O príncipe de Salina
Se quisermos que tudo continue como está é preciso que tudo mude. A frase, quase um provérbio, dita até por dirigente de clube de futebol para justificar a demissão de treinador pelo fracasso do time, foi pronunciada pelo jovem aristocrático Tancredi de Falconeri a seu tio Dom Fabrizio, Príncipe de Salina, protagonista do livro “O Leopardo”, escrito por Giuseppe Tomasi di Lampedusa.
O romance retrata os fatos acontecidos em 1860 quando Garibaldi desembarca na Sicília, dando início à campanha que culminaria na unificação da Itália. Como explicado no posfácio de Maurício S. Dias, a sentença seria a expressão cabal do pessimismo histórico e da ironia que dão tom ao escrito, talvez um axioma de uma pretensa imobilidade da história. Todavia a formulação se deve, em parte, ao pragmatismo de um nobre que, com boa dose de maquiavelismo percebe a ocasião propícia para agir- “com virtude diria Maquiavel” – a fim de garantir seus privilégios de classe e autoridade, traduzindo a índole reflexiva de um nobre com 45 anos que “se vê desnorteado numa selva escura, prestes a perder o vigor e, talvez, a majestade. ”

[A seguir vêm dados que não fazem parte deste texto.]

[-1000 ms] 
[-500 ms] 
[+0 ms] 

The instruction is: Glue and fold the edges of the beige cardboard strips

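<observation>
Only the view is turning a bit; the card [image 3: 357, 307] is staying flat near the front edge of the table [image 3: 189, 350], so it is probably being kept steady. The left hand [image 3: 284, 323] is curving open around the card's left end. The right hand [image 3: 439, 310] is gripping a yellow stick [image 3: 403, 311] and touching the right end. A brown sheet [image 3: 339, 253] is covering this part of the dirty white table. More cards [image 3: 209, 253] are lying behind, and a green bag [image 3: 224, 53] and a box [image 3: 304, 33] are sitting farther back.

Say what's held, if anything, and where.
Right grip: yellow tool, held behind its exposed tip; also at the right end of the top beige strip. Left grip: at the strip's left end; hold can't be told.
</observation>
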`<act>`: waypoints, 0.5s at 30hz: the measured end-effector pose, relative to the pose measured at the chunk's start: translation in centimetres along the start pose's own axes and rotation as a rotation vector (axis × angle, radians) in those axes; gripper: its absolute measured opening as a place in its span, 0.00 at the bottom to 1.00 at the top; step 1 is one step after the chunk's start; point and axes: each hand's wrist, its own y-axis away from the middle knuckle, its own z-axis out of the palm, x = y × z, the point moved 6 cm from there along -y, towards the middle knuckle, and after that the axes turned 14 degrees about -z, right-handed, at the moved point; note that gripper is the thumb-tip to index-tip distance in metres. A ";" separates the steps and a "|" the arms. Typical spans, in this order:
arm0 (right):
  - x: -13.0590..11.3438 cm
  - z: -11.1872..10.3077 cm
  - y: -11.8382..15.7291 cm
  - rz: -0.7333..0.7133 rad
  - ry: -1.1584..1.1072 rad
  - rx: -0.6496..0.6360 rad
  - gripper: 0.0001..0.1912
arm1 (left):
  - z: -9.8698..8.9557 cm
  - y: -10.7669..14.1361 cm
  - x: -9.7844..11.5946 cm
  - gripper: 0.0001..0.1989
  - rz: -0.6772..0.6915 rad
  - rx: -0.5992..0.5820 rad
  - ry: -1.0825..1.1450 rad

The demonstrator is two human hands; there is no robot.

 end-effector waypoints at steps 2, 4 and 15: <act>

Como ocorreu com outros escritores, o romance foi rejeitado por duas importantes editoras italianas (Einaudi e Mondadori, ainda hoje existentes). Talvez por sua natureza oitocentista que parecia condenar a Sicília e o Sul do pais a um atraso; e passado numa região marcada pelo feudalismo. Grandes obras já sofreram igual indiferença ou preconceito das impressoras. Lembre-se de “Ulisses”, monumental e revolucionário enredo que se desenrola num único dia (16 de junho de 1904, em Dublin, Irlanda), de James Joyce, que também peregrinou por numerosas editoras até ser, corajosamente, publicando por Sylvia Beach e sua pequena livraria, a Shakespeare and Company, de Paris. Neste caso, nem só o autor e o livro ganharam extraordinário sucesso, mas a firma se tornou ponto de encontro dos mais famosos escritores da época. A respeito disso já se escreveram várias resenhas.
Em nosso país igual fama de abrigo teve a Livraria José Olympio, na Rua do Ouvidor, no Rio, frequentada por José Lins do Rego, Graciliano Ramos, Rachel de Queiroz, Adalgisa Nery, Carlos Drummond de Andrade, Murilo Mendes e muitos outros. Foi o caso da Livraria Globo, em Porto Alegre, com Érico Veríssimo, Mário Quintana, Athos Damasceno, etc. Aqui, no passado, os intelectuais se reuniam na Livraria Predileta (de Catão Perez; Elpídio Ruiz), num recanto com cadeiras de vime; depois na Livraria Previtali (de Angelino Previtali e Nilceu Conde), à frente das vitrines, olhando o passeio. E agora no Richarles Nogueira e sua aglutinadora cafeteria e livros.
Por instâncias e esforços do escritor Giorgio Bassani, o livro acabaria impresso pela Editora Feltrineli, em 1958. Infelizmente Tomasi di Lampedusa não o viu publicado, pois falecera em 23 de julho do ano anterior, em Palermo, de câncer pulmonar. A reedição brasileira pela Companhia das Letras, 2017, além do texto possui apêndice e complemento exemplares. Não pode faltar na estante dos bibliófilos. A fama, além do conteúdo literário d “O Leopardo”, deriva também do filme de Luchino Visconti, e o mesmo título, 1963; e de astros como Burt Lancaster (Dom Fabrizio), Alain Delon (Tancredi) e a bela Cláudia Cardinale (Angélica), ainda em locadoras remanescentes e no streaming. E tudo agora relembrado em vista do desaparecimento de Alain Delon, há poucos dias atrás. Como diria Dom Fabrizio, antes de dormir e verso de Baudelaire, “Ah, Senhor, dai-me força e coragem de olhar meu coração e meu corpo sem desgosto”.